Taiwan’s potential in Southeast Asia

According to Jamie Lin, “If you missed the China boat, then Southeast Asia is your salvation.” Lin, the founder of Appworks, Taiwan’s earliest and most established startup accelerator program, with a fund of US$150M, foresees Taiwan potentially making a shift from “Greater China” to “Greater Southeast Asia”.

Lin was one of the panelists at a discussion on VC investment into Southeast Asia during the opening portion of a Demo Day for MOX, the Mobile Only Accelerator. He was joined on stage by the Head of Southeast Asia Investments at Susquehanna International Group, Richard Hsu. The discussion was moderated by William Bao Bean, SOSV partner and MOX founder. The event was held at FutureWard Central in Taipei on Aug 21, 2018.

Some highlights from the discussion:

What’s working in favor of Southeast Asia?

Rich Hsu: Demographic trends will be against China over the next two decades, especially with a rising median age due to the one child policy. Southeast Asia has a median age of 28 years old and with a young workforce promises continued growth.

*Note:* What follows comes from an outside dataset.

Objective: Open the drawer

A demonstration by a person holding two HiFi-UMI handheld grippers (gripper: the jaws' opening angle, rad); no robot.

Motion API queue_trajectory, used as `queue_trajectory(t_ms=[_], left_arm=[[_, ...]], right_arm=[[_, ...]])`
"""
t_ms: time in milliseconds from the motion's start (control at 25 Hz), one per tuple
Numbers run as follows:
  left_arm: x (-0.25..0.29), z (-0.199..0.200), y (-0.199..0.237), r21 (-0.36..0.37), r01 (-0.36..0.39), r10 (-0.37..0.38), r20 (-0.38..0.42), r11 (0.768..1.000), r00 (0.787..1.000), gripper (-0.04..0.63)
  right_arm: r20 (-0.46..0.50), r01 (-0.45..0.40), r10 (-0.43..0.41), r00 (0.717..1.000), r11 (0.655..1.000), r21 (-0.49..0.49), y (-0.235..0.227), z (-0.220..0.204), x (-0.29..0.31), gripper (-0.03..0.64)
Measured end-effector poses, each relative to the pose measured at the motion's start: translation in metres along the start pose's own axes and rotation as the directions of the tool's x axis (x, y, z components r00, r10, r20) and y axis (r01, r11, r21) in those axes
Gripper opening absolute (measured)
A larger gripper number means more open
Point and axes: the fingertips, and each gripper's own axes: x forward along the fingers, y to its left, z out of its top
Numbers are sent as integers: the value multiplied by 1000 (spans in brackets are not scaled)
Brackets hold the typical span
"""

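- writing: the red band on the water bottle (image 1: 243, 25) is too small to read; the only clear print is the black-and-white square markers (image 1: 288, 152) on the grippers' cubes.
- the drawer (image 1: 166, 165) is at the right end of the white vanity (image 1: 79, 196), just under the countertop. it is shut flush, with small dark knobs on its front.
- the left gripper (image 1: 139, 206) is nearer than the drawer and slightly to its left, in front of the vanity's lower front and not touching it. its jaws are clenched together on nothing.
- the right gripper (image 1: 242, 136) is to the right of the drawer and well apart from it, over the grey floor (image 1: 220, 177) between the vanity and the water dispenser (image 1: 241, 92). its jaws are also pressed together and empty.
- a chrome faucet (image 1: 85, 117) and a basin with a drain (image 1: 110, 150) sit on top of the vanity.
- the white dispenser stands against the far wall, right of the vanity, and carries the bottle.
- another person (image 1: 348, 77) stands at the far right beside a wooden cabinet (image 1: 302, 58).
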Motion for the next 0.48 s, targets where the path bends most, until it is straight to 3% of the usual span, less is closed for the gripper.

The newspaper numbers for GDP growth in Southeast Asia are generally stated at 5–6% per year, but that statistic is adjusted for inflation, so if you look at changes in prices and wages (the nominal growth rate), growth is actually more like 10–12% per year.

What is Taiwan’s position in Southeast Asian markets?

Jamie Lin: Taiwan is possibly shifting from a “Greater China” identity to a position in “Greater SE Asia.” Here are several reasons:

  • Taiwan’s growing digital relationship with southeast Asia.
  • Due to Taiwan’s great supply of engineers, Google, Microsoft, IBM all in the last year set up AI development centers in Taiwan. Google especially is blocked in its market access to China, so its ambitions will point elsewhere in the region.
  • Taiwan as a great place for “mid-cap listings” (IPOs for companies with mid-level market capitalization), as opposed to “high cap listings” favored on the Hong Kong stock exchange.

Where does Taiwan need to improve?

Richard Hsu: Taiwan needs to be more aggressive internationally and take more risks. This is one of the main things preventing it from becoming a regional leader.